• _DIRECTIONS_: Look for the line containing "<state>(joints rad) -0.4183" in the listing below; from there, output every line exactly, the last one included.

• _AVAILABLE DATA_:
::::::::

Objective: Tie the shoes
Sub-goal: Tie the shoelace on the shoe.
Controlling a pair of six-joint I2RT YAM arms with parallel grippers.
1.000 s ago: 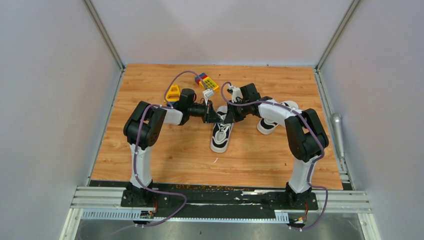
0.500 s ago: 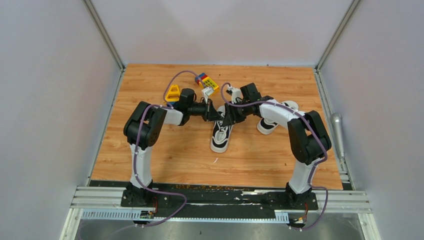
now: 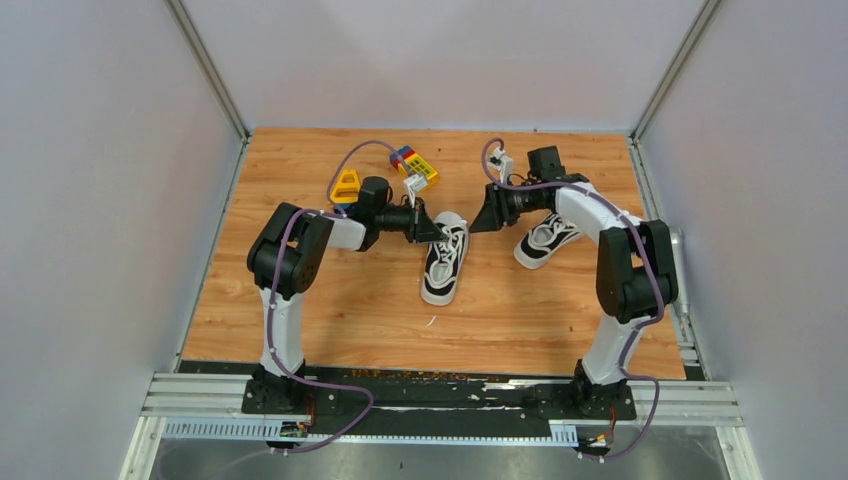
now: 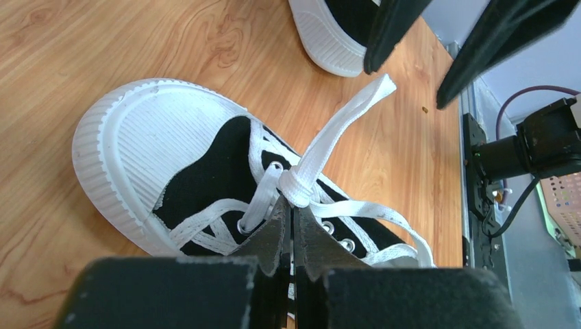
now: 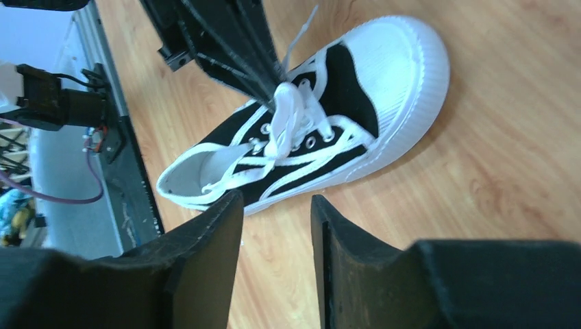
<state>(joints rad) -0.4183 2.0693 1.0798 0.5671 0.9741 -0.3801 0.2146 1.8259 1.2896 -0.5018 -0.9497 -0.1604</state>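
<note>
Pinching one lace (image 4: 342,113), left gripper (image 4: 293,221) together; right gripper (image 5: 277,202) apart, empty; two shoes (image 3: 443,262) (image 3: 545,238).

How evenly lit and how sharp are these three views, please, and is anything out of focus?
Top external: soft, even light, faint shadows on the table, all sharp. Left wrist: centre shoe and lace crisp; the left gripper looms dark, slightly soft. Right wrist: same shoe crisp, right gripper dark in the foreground.

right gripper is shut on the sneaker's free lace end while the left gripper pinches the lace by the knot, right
No. The right gripper is open and holds nothing, as the right wrist view shows; the free lace end is ungripped. The left gripper does pinch the lace by the knot.
</note>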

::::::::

• _WRITTEN SOLUTION_:
<state>(joints rad) -0.4183 2.0693 1.0798 0.5671 0.9741 -0.3801 0.2146 1.8259 1.2896 -0.5018 -0.9497 -0.1604</state>
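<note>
Pinching one lace (image 4: 342,113), left gripper (image 4: 293,221) together; right gripper (image 5: 277,202) apart, empty; two shoes (image 3: 443,262) (image 3: 545,238).

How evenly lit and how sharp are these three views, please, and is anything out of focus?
Top external: soft, even light, faint shadows on the table, all sharp. Left wrist: centre shoe and lace crisp; the left gripper looms dark, slightly soft. Right wrist: same shoe crisp, right gripper dark in the foreground.

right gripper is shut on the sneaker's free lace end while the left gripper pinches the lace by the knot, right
No. The right gripper is open and holds nothing, as the right wrist view shows; the free lace end is ungripped. The left gripper does pinch the lace by the knot.
</note>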

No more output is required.